### Exercise:
Please reproduce the data exactly, excluding any pictures it contains.

### Information shown:
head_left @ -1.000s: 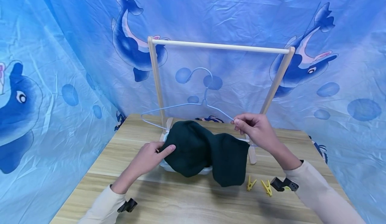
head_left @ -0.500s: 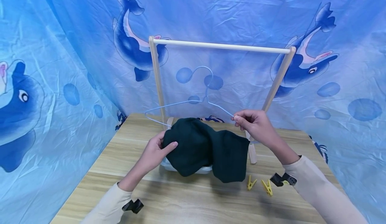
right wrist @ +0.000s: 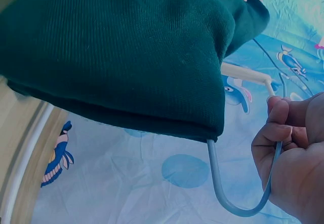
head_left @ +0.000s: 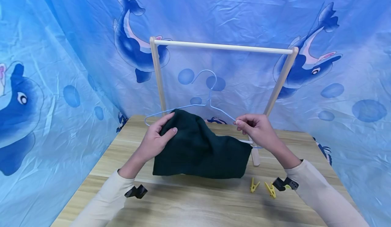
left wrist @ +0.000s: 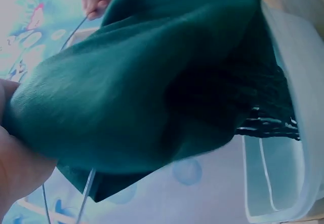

### Written answer:
head_left @ -1.000s: 
head_left @ -0.500s: 
right wrist @ +0.000s: 
head_left @ +0.000s: 
left wrist @ +0.000s: 

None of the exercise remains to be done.